____ RECORDED INFORMATION
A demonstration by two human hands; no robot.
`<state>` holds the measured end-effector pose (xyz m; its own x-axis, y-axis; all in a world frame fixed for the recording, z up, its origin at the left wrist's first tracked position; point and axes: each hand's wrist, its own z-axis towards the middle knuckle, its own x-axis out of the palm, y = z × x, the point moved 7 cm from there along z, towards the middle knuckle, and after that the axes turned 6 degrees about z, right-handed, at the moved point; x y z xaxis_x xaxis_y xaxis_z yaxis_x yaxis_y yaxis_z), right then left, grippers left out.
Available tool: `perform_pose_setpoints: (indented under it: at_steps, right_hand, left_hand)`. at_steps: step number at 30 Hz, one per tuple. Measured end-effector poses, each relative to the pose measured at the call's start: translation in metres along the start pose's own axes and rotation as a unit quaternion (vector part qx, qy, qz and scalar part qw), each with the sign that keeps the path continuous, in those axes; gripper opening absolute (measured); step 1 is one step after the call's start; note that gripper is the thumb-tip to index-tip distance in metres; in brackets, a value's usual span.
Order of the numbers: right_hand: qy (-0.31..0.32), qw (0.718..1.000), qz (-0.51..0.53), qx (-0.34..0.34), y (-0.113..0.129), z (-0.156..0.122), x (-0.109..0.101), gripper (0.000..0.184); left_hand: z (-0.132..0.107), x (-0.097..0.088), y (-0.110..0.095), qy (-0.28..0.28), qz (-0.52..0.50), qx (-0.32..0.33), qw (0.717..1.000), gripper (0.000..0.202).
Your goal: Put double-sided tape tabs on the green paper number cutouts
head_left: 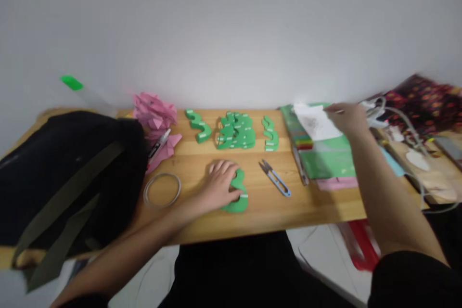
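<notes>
Marks (318, 127) on paper (306, 115) blur beside the right hand (348, 118), grip unclear; the left hand (220, 185) grasps a green piece (238, 205).

Green wavy piece low on the wooden table, white sheet farther right.
The green piece (238, 204), curved in rounded lobes and partly hidden on its left, lies near the table's front edge, with a pale strip across its lower lobe. Farther back sit similar shapes: a clustered stack (236, 138) with several pale strips, a slanted piece (204, 134) to its left and another piece (272, 144) to its right. The white sheet (314, 116), with a greyish patch, lies askew on green packaging.
</notes>
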<state>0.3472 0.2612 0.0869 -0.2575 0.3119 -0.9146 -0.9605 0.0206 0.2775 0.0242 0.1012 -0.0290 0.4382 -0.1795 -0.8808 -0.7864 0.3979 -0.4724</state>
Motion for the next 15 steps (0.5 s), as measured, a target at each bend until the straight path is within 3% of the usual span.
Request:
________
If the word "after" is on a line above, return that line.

**ANSWER BOX**
`<state>` holds the measured end-effector pose (xyz m; its own x-axis, y-axis; all in a world frame fixed for the recording, z up, its origin at the left wrist's first tracked position; point and axes: each hand's wrist, its own z-axis towards the middle knuckle, its own x-axis out of the palm, y = z × x, the point moved 7 cm from there along z, towards the middle knuckle, and after that the axes turned 6 degrees about z, right-handed, at the moved point; x y z xaxis_x xaxis_y xaxis_z yaxis_x yaxis_y yaxis_z), right then left, grippers left out.
Available tool: `perform_pose_setpoints: (indented under it: at_steps, right_hand, left_hand)`. at_steps: step number at 30 Hz, one per tuple. Measured end-effector poses, each relative to the pose measured at the call's start: translation in metres along the start pose's own axes and rotation as a unit quaternion (vector part qx, qy, qz and scalar part qw), each with the sign that keeps the path continuous, in those axes; gripper opening absolute (measured); step 1 is one step after the call's start; note that gripper is the thumb-tip to index-tip distance in metres; in brackets, a value's usual span.

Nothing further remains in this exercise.